> _Task details_:
Strip the pictures and reproduce the rest of the listing exactly.

┌─ Data

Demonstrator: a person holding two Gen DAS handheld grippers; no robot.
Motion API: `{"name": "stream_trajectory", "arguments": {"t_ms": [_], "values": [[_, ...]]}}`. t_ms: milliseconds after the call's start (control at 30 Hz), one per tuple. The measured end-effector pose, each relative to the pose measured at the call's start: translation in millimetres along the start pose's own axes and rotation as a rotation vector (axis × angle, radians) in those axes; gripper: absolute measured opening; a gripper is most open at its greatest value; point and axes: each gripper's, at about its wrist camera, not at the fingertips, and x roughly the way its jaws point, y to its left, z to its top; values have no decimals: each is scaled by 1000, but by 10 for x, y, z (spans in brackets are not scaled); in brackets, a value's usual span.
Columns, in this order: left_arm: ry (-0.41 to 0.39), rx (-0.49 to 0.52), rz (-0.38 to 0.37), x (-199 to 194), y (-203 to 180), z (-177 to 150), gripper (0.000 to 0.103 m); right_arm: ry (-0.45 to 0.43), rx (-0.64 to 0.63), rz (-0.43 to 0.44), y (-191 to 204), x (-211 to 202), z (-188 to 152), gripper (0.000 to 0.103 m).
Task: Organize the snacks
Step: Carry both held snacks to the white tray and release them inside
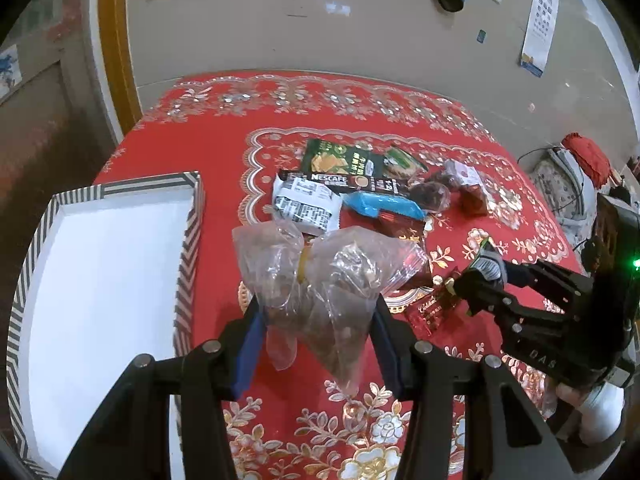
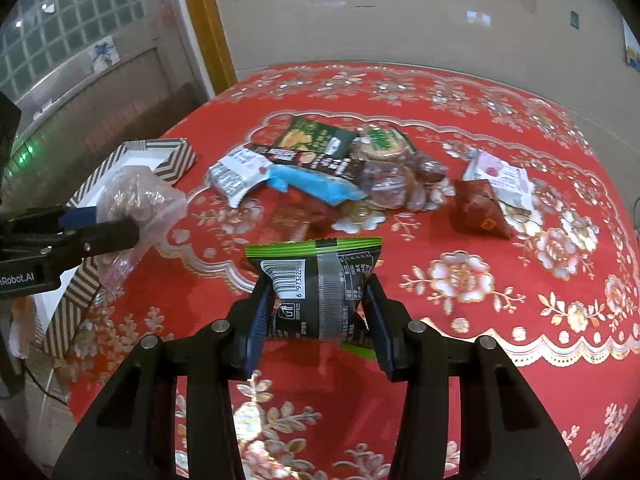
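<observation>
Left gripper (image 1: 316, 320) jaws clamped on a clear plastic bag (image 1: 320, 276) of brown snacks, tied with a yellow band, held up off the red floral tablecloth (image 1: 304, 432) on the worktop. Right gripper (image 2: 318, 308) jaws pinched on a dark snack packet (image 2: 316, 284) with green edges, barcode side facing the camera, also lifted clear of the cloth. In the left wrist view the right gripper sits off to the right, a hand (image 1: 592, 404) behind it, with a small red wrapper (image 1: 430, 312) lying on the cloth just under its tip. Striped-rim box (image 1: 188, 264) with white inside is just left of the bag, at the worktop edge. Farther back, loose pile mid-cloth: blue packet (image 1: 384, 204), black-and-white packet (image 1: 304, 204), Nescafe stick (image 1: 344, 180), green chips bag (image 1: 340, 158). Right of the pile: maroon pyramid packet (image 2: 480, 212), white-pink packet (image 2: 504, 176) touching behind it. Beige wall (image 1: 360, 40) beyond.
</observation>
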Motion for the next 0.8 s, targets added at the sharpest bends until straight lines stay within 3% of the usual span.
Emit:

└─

> _Task solution_:
Demonstrator: a person holding two Gen DAS handheld grippers; no robot.
Motion API: `{"name": "stream_trajectory", "arguments": {"t_ms": [_], "values": [[_, ...]]}}`. t_ms: milliseconds after the call's start (control at 30 Hz), one per tuple. The measured end-effector pose, each relative to the pose measured at the call's start: translation in millimetres along the start pose's own axes and rotation as a rotation vector (axis × angle, radians) in those axes; gripper: absolute measured opening; a gripper is most open at its greatest value; point and axes: each gripper's, at about its wrist camera, not at the fingertips, and x roughly the way its jaws point, y to its left, z to its top; values have no decimals: each is scaled by 1000, but by 10 for x, y, z (spans in brackets are not scaled); in brackets, a value's usual span.
Columns, in this order: left_arm: ry (-0.41 to 0.39), rx (-0.49 to 0.52), rz (-0.38 to 0.37), x (-199 to 194), y (-203 to 180), z (-177 to 150), gripper (0.000 to 0.103 m); right_arm: ry (-0.45 to 0.43), rx (-0.64 to 0.63), rz (-0.43 to 0.44), y (-191 to 204), x (-211 to 202), z (-188 to 152), gripper (0.000 to 0.103 m).
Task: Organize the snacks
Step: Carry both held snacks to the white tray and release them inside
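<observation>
Left gripper (image 1: 316, 320) jaws clamped on a clear plastic bag (image 1: 320, 276) of brown snacks, tied with a yellow band, held up off the red floral tablecloth (image 1: 304, 432) on the worktop. Right gripper (image 2: 318, 308) jaws pinched on a dark snack packet (image 2: 316, 284) with green edges, barcode side facing the camera, also lifted clear of the cloth. In the left wrist view the right gripper sits off to the right, a hand (image 1: 592, 404) behind it, with a small red wrapper (image 1: 430, 312) lying on the cloth just under its tip. Striped-rim box (image 1: 188, 264) with white inside is just left of the bag, at the worktop edge. Farther back, loose pile mid-cloth: blue packet (image 1: 384, 204), black-and-white packet (image 1: 304, 204), Nescafe stick (image 1: 344, 180), green chips bag (image 1: 340, 158). Right of the pile: maroon pyramid packet (image 2: 480, 212), white-pink packet (image 2: 504, 176) touching behind it. Beige wall (image 1: 360, 40) beyond.
</observation>
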Motion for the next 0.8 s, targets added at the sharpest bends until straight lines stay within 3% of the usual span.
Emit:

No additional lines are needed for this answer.